# Work task
Write the data below out again, unchanged.

⁂

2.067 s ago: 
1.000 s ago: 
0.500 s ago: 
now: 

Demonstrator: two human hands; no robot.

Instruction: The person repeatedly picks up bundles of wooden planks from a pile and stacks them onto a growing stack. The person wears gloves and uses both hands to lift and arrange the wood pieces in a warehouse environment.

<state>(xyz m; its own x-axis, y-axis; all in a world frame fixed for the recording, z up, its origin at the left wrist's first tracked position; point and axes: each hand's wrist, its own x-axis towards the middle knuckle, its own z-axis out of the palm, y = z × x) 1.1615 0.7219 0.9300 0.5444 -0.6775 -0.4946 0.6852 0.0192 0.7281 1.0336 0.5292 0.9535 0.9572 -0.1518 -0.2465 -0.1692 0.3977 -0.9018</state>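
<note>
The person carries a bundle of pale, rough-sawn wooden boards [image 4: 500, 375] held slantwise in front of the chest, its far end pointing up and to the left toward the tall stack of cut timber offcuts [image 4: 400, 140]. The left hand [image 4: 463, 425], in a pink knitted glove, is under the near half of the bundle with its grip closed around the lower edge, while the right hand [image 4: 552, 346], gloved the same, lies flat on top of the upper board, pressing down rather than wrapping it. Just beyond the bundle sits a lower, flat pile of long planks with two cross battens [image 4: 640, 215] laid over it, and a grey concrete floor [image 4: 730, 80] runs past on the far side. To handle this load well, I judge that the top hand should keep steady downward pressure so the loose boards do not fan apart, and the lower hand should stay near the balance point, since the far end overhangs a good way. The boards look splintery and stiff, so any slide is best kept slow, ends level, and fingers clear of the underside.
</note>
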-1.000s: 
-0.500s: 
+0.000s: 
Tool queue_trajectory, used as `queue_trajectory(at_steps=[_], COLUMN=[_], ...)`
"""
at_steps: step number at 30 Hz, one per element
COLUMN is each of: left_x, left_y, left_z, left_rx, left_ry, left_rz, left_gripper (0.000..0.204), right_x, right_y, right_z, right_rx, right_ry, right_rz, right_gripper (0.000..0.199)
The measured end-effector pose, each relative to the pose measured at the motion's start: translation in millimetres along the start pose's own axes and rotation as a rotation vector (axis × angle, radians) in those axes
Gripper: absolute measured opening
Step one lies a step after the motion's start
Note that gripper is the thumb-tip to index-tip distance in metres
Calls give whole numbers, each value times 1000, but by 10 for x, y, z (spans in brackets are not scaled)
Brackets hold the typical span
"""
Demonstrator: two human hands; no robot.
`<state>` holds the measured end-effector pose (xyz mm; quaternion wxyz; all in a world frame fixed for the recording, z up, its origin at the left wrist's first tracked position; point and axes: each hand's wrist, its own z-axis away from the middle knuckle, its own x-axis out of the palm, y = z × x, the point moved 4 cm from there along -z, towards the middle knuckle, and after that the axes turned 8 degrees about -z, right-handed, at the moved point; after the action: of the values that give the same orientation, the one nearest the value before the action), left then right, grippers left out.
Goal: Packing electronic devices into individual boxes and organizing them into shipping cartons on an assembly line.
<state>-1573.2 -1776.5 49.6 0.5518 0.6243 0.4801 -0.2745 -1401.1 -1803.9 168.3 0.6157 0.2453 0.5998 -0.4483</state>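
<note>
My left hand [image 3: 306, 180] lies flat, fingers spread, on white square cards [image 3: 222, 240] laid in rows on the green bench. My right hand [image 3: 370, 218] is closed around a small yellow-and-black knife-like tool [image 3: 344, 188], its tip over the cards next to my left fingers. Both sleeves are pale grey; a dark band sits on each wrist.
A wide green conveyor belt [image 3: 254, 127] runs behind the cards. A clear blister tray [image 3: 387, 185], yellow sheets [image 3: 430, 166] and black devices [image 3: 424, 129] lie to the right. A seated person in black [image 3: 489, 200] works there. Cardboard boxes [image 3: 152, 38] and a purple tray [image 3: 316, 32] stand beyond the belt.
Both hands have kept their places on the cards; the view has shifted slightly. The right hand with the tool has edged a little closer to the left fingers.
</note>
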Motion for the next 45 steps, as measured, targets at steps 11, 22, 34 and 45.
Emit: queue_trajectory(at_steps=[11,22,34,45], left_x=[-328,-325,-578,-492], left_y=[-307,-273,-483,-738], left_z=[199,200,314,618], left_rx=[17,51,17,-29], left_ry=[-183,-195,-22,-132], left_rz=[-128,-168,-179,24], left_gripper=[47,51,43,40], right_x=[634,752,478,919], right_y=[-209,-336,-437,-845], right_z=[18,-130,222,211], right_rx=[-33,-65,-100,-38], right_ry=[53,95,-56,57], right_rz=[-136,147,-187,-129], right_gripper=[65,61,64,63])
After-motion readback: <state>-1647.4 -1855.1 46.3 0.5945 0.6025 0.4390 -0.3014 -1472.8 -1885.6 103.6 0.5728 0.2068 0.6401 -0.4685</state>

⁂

# Output of the exercise
2.067 s ago: 
1.000 s ago: 
0.500 s ago: 
now: 

Demonstrator: two human hands; no robot.

Instruction: The person repeatedly picks up bundles of wooden planks from a pile and stacks them onto a growing stack. The person wears gloves and uses both hands to lift and arrange the wood pieces in a warehouse environment.

<state>(xyz m; its own x-axis, y-axis; all in a world frame fixed for the recording, z up, its origin at the left wrist's first tracked position; point and axes: each hand's wrist, its own x-axis towards the middle knuckle, its own z-axis out of the palm, y = z × x) 1.1615 0.7219 0.9300 0.5444 -0.6775 -0.4946 0.6852 0.0192 0.7281 1.0336 0.5292 0.9535 0.9572 -0.1518 -0.2465 -0.1692 0.3977 -0.9018</state>
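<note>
The person carries a bundle of pale, rough-sawn wooden boards [image 4: 500, 375] held slantwise in front of the chest, its far end pointing up and to the left toward the tall stack of cut timber offcuts [image 4: 400, 140]. The left hand [image 4: 463, 425], in a pink knitted glove, is under the near half of the bundle with its grip closed around the lower edge, while the right hand [image 4: 552, 346], gloved the same, lies flat on top of the upper board, pressing down rather than wrapping it. Just beyond the bundle sits a lower, flat pile of long planks with two cross battens [image 4: 640, 215] laid over it, and a grey concrete floor [image 4: 730, 80] runs past on the far side. To handle this load well, I judge that the top hand should keep steady downward pressure so the loose boards do not fan apart, and the lower hand should stay near the balance point, since the far end overhangs a good way. The boards look splintery and stiff, so any slide is best kept slow, ends level, and fingers clear of the underside.
</note>
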-1.000s: 
-0.500s: 
+0.000s: 
Tool queue_trajectory, used as `queue_trajectory(at_steps=[_], COLUMN=[_], ...)`
"""
at_steps: step number at 30 Hz, one per element
COLUMN is each of: left_x, left_y, left_z, left_rx, left_ry, left_rz, left_gripper (0.000..0.204), right_x, right_y, right_z, right_rx, right_ry, right_rz, right_gripper (0.000..0.199)
The measured end-effector pose, each relative to the pose measured at the motion's start: translation in millimetres along the start pose's own axes and rotation as a rotation vector (axis × angle, radians) in those axes
Gripper: absolute measured opening
Step one lies a step after the motion's start
Note that gripper is the thumb-tip to index-tip distance in metres
Calls give whole numbers, each value times 1000, but by 10 for x, y, z (spans in brackets are not scaled)
Brackets hold the typical span
"""
Demonstrator: two human hands; no robot.
`<state>` holds the measured end-effector pose (xyz mm; quaternion wxyz; all in a world frame fixed for the recording, z up, its origin at the left wrist's first tracked position; point and axes: each hand's wrist, its own z-axis away from the middle knuckle, its own x-axis out of the palm, y = z × x, the point moved 4 cm from there along -z, towards the middle knuckle, and after that the axes turned 8 degrees about -z, right-handed, at the moved point; after the action: of the values that give the same orientation, the one nearest the value before the action), left then right, grippers left out.
Goal: Packing electronic devices into individual boxes and organizing them into shipping cartons on an assembly line.
<state>-1573.2 -1776.5 49.6 0.5518 0.6243 0.4801 -0.2745 -1401.1 -1803.9 168.3 0.6157 0.2453 0.5998 -0.4483</state>
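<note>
My left hand [image 3: 306, 180] lies flat, fingers spread, on white square cards [image 3: 222, 240] laid in rows on the green bench. My right hand [image 3: 370, 218] is closed around a small yellow-and-black knife-like tool [image 3: 344, 188], its tip over the cards next to my left fingers. Both sleeves are pale grey; a dark band sits on each wrist.
A wide green conveyor belt [image 3: 254, 127] runs behind the cards. A clear blister tray [image 3: 387, 185], yellow sheets [image 3: 430, 166] and black devices [image 3: 424, 129] lie to the right. A seated person in black [image 3: 489, 200] works there. Cardboard boxes [image 3: 152, 38] and a purple tray [image 3: 316, 32] stand beyond the belt.
Both hands have kept their places on the cards; the view has shifted slightly. The right hand with the tool has edged a little closer to the left fingers.
</note>
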Motion for the next 45 steps, as measured, targets at steps 11, 22, 34 and 45.
Emit: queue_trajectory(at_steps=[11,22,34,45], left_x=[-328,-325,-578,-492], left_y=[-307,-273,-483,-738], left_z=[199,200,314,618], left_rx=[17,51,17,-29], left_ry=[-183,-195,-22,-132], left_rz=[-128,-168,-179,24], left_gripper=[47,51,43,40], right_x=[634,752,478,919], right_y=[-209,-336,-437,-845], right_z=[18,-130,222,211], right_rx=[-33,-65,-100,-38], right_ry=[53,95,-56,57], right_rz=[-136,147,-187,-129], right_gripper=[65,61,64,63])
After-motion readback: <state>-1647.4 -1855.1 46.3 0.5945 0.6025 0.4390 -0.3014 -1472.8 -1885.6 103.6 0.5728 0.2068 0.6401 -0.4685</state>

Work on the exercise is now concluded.